* _DESCRIPTION OF THE TASK_
Leave every picture out and give back the lines below from the first through the line that holds "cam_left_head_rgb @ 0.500", exactly as written.

* _Data items_
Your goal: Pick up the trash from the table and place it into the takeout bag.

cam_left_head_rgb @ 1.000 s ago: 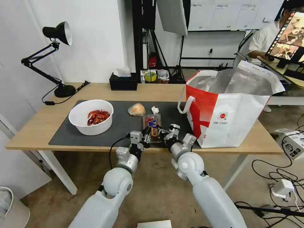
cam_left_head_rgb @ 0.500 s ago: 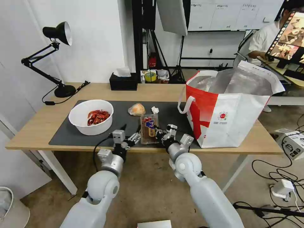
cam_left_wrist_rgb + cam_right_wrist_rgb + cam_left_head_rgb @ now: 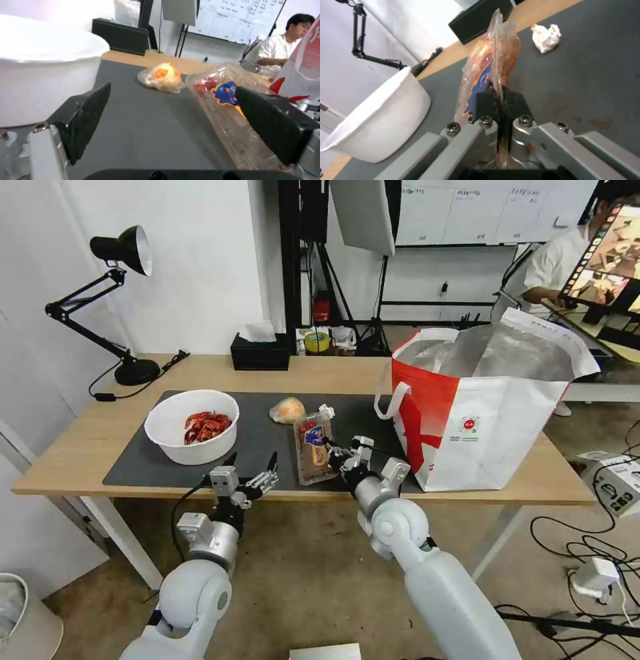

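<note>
Right hand (image 3: pixel 335 455) grips one clear tray (image 3: pixel 313 445).

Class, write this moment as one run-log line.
right gripper: shut on clear tray, lifting one side | left gripper: open, at table edge | bag: open, right

Glossy clear plastic tray (image 3: pixel 315 447), matt grey mat (image 3: pixel 260 440)

Bare mat (image 3: pixel 257 443) between bowl (image 3: pixel 191 426) at 9 o'clock and held tray (image 3: pixel 313 447): passable lane. Orange lump (image 3: pixel 288 410), tissue wad (image 3: pixel 327 411) block far end, 12 o'clock. Takeout bag (image 3: pixel 480 413) walls off 3 o'clock; mouth open on top. Tissue box (image 3: pixel 260 352), lamp (image 3: pixel 127 300) well back.
</note>
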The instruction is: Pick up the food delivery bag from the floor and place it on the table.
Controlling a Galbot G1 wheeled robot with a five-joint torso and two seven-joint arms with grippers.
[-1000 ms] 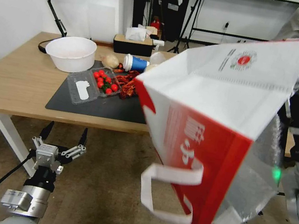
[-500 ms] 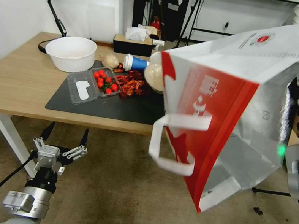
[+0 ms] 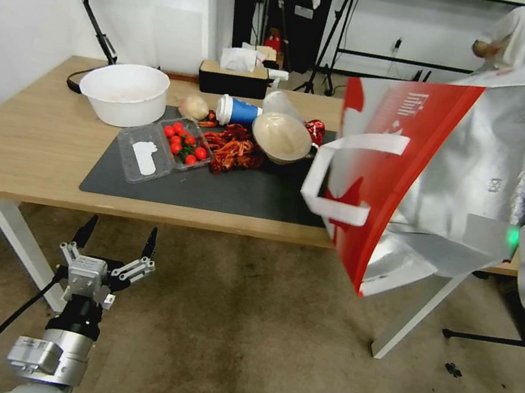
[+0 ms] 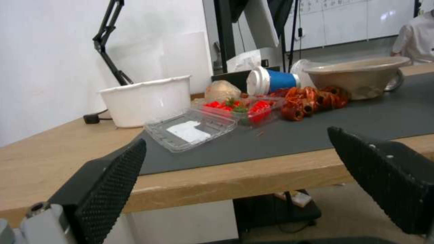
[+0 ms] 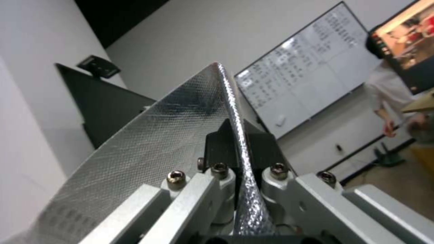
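The bag (image 3: 427, 185), red-sided and foil-lined, hangs tilted from the right claw (image 5: 238, 149), over the table's (image 3: 33, 149) edge.

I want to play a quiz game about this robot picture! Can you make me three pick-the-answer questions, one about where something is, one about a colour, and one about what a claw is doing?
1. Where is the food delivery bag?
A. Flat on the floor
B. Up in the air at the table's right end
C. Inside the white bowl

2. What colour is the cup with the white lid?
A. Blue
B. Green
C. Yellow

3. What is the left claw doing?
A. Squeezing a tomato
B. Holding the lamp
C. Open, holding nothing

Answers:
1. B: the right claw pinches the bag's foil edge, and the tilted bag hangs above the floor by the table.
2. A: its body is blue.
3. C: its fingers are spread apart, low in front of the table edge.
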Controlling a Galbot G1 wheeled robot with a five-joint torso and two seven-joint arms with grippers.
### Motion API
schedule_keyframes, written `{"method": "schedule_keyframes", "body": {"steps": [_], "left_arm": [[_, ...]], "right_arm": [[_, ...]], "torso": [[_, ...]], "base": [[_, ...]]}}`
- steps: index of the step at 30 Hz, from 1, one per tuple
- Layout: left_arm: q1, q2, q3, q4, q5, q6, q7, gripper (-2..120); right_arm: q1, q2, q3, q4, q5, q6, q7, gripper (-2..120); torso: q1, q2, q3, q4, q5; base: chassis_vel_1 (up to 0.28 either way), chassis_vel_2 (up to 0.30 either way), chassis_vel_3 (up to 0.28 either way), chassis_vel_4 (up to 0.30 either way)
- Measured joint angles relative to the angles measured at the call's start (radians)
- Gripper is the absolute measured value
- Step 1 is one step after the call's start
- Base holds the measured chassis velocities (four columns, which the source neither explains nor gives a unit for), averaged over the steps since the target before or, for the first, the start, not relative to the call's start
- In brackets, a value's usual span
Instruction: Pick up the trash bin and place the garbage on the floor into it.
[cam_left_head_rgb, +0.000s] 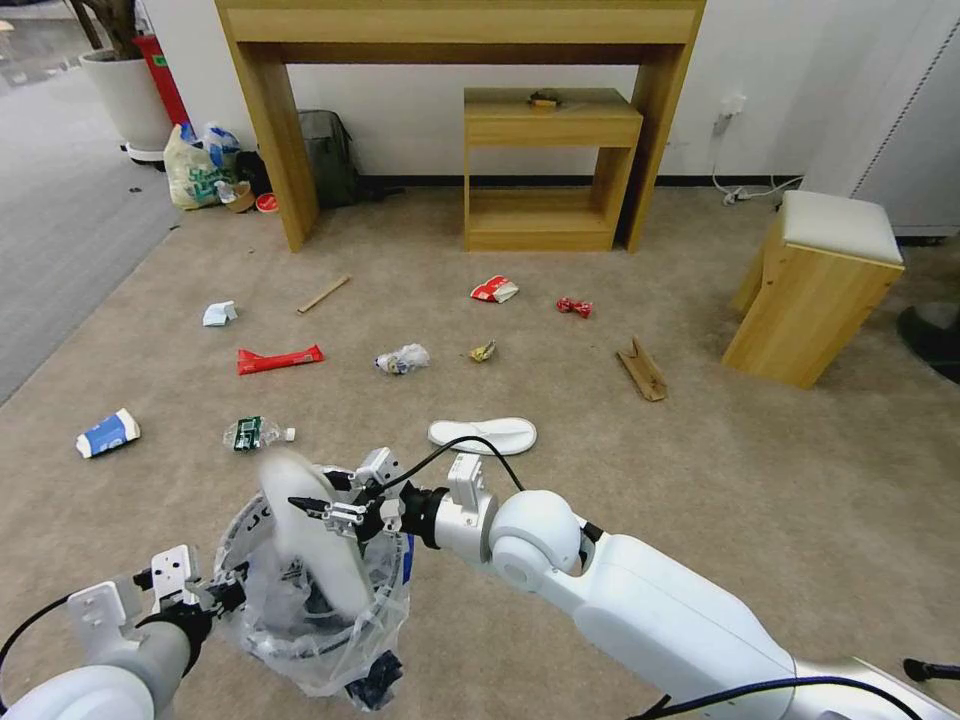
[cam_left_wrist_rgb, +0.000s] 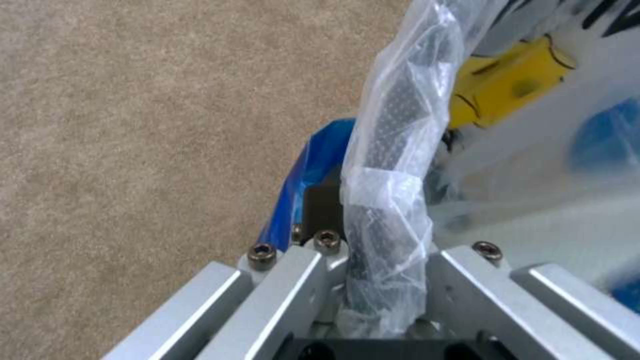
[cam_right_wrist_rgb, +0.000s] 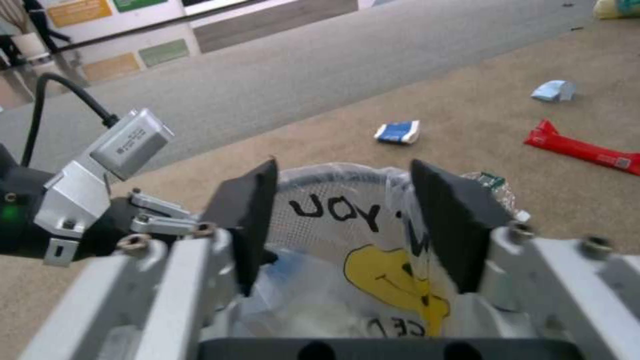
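Left pincer pinches the trash bin rim; right pincer, spread, hangs over its mouth, a blurred white slipper falling beneath. Risk: the long slipper may catch the rim, tip out, or wrench the bin loose.

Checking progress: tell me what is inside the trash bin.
A blurred white slipper in the trash bin, below the open right tool; left tool grips the rim. Crumpled liner hides anything deeper.
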Motion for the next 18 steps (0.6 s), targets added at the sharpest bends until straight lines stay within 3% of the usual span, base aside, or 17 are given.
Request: {"method": "schedule_keyframes", "body": {"steps": [3,10,15,18], "left_arm": [[-0.005,0.008,0.000,0.000,-0.015,0.000,-0.005,0],[-0.009,0.015,0.000,0.014,-0.027,0.000,-0.013,0],[-0.009,0.015,-0.001,0.026,-0.026,0.000,-0.012,0],[-0.010,0.015,-0.004,0.031,-0.024,0.000,-0.011,0]], "right_arm": [[-0.003,-0.008,0.013,0.012,0.000,0.001,0.005,75],[-0.013,-0.015,0.079,0.047,0.002,0.003,0.025,96],[-0.032,-0.046,0.137,0.083,0.005,-0.003,0.040,100],[-0.076,-0.083,0.222,0.095,0.006,-0.005,0.046,100]], "torso": [[0.000,0.000,0.000,-0.0001,0.0000],[0.000,0.000,0.000,0.0001,0.0000],[0.000,0.000,0.000,0.0000,0.0000],[0.000,0.000,0.000,0.0000,0.0000]], "base": [[0.000,0.000,0.000,0.000],[0.000,0.000,0.000,0.000],[0.000,0.000,0.000,0.000],[0.000,0.000,0.000,0.000]]}}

* _REPLY_
Your goal: Pick up the trash from the table and place it into the takeout bag.

cam_left_head_rgb @ 1.000 s ago: 
cam_left_head_rgb @ 0.500 s ago: 

Reply complete, and nothing else is required.